The argument put forward by several Pakistan observers seek some answers– how alignment of Pak-US national interests and resolving shared interests can and will occur. With India’s finger officially in the pie, the matter is complex unless there is a magic wand out there which would take care of all these.

In his statement to the US Senate Armed Services Committee last month, Secretary Mattis described the Trump strategy for Afghanistan as “R4+S,” which stands for “regionalize, realign, reinforce, reconcile and sustain”.
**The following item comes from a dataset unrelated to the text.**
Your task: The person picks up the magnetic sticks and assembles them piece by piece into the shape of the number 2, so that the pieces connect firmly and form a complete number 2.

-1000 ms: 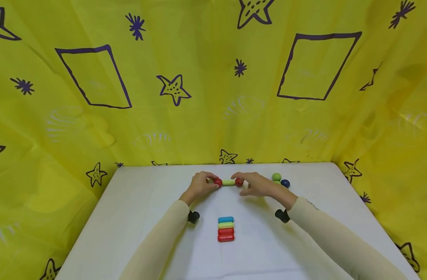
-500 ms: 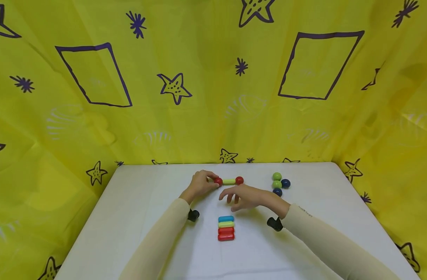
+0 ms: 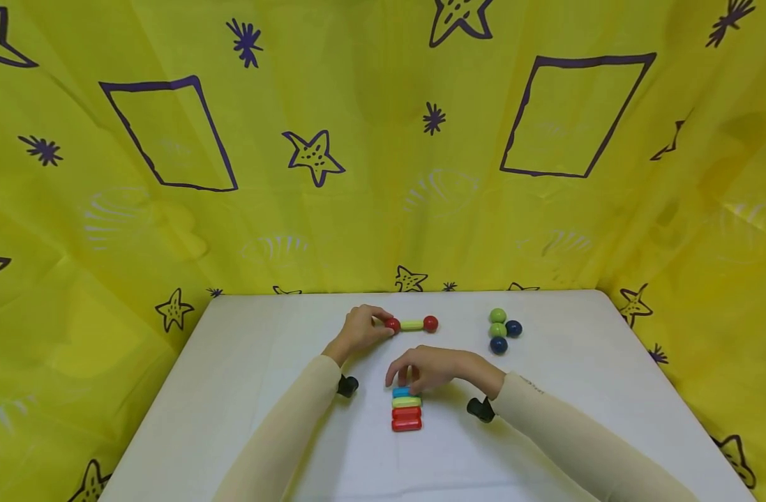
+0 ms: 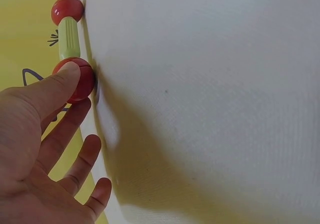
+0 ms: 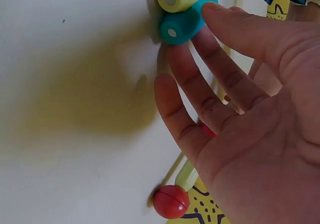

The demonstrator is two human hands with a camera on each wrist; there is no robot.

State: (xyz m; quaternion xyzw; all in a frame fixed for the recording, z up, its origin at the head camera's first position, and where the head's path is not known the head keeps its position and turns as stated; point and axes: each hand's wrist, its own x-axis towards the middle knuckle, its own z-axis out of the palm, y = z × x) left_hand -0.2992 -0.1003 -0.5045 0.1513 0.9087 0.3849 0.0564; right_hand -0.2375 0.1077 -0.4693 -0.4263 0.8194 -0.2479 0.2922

And his latest statement makes it clear that Washington wants Pakistan to play a key role in promoting reconciliation with the Afghan Taliban. With India (considered a spoiler by Islamabad) on board from the US and Afghan side, the matter is unusual and creative at best.

The two countries, however, define this reconciliation differently notwithstanding Indian involvement.

The United States wants to defeat the Taliban in the battlefield to force it to join the reconciliation process. To achieve this objective, it wants to pressure the Taliban from both sides of the Pak-Afghan border, with Pakistani forces attacking them from their side and US and Afghan forces from the Afghan side.

Pakistan, however, suggests engaging those Taliban forces who are willing to talk and attacking only those who refuse to talk.

So the million dollar question is how courage and enlightened self-interest will be enabled by all sides by regionalizing peace on US terms and Indian involvement. Pakistan stance is India has been and continues to play a divisive albeit destabilizing role in the region on its west.

It could be perceived as dividing the cake while negotiating over it.